• [About this task]: Below are entries. Copy exactly the lines running from the line that holds "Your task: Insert" to the line that holds "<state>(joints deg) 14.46", with both ends included.

• [Information given]:
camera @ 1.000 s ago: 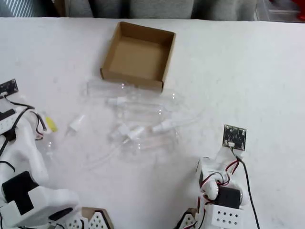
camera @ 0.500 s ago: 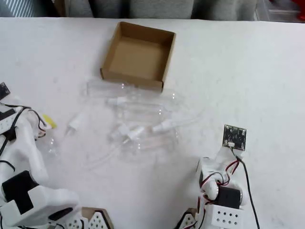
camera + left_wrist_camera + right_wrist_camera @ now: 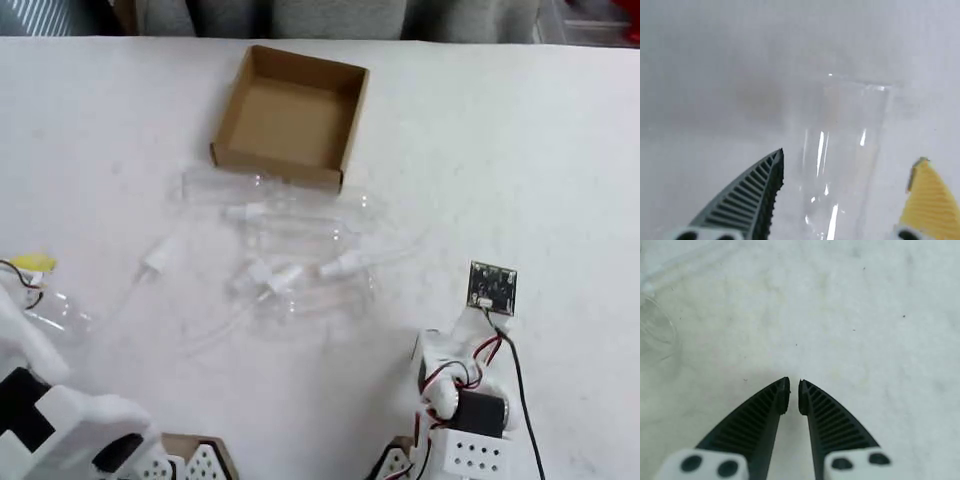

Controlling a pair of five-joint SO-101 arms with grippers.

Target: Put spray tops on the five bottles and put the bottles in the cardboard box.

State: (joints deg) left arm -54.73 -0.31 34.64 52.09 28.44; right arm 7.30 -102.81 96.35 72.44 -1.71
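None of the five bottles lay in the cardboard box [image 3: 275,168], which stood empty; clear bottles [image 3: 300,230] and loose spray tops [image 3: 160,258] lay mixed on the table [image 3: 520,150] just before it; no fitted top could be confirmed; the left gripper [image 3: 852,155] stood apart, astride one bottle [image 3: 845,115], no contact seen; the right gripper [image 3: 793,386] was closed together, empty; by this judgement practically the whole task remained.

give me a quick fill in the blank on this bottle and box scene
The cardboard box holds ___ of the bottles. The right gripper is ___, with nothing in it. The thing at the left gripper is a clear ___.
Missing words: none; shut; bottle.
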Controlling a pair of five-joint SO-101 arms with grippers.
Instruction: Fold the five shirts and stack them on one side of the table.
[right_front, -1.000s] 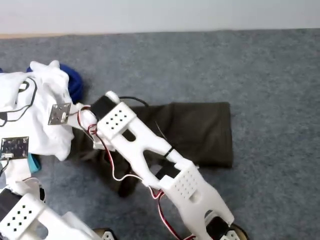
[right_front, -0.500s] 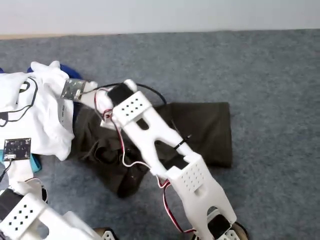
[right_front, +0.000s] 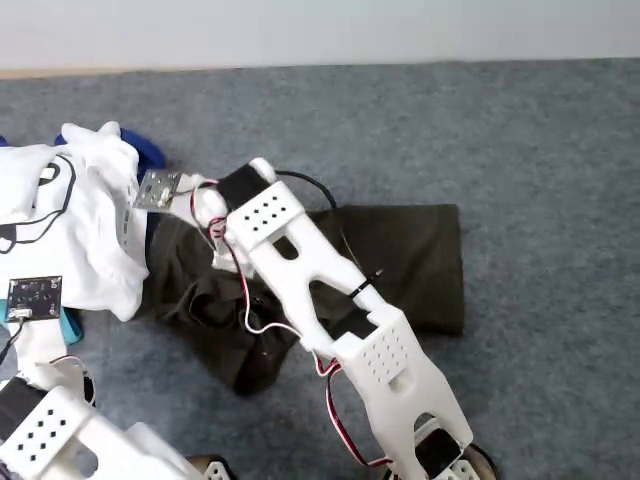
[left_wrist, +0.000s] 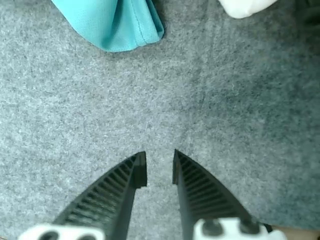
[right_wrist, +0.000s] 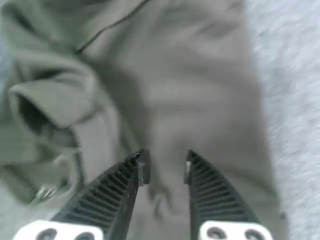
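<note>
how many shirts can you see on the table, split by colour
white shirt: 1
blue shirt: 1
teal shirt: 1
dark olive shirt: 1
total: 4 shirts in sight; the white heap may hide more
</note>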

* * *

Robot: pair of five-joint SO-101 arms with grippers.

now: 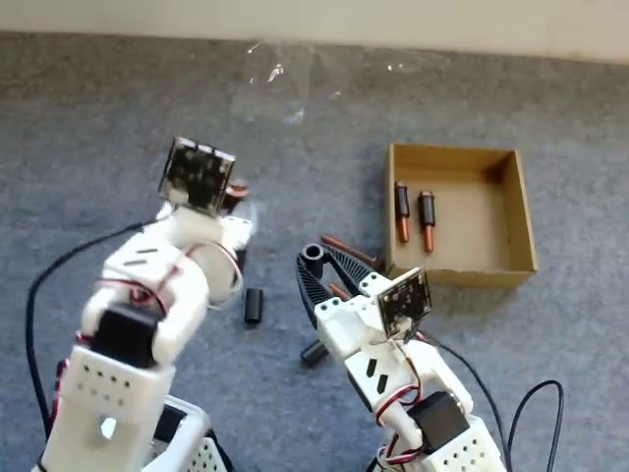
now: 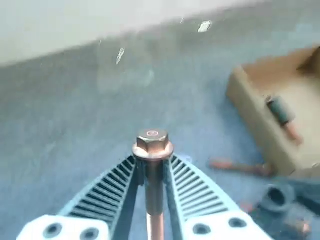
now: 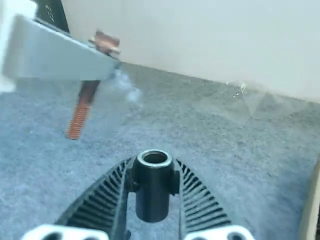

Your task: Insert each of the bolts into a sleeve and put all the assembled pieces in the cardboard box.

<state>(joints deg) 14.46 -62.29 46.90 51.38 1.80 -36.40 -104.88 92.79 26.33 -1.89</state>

• [Expected answer]:
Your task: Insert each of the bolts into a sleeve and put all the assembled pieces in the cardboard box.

<state>(joints deg) 14.46 -62.29 46.90 51.38 1.80 -36.40 -104.88 92.79 26.33 -1.89</state>

Nothing else belongs in this output.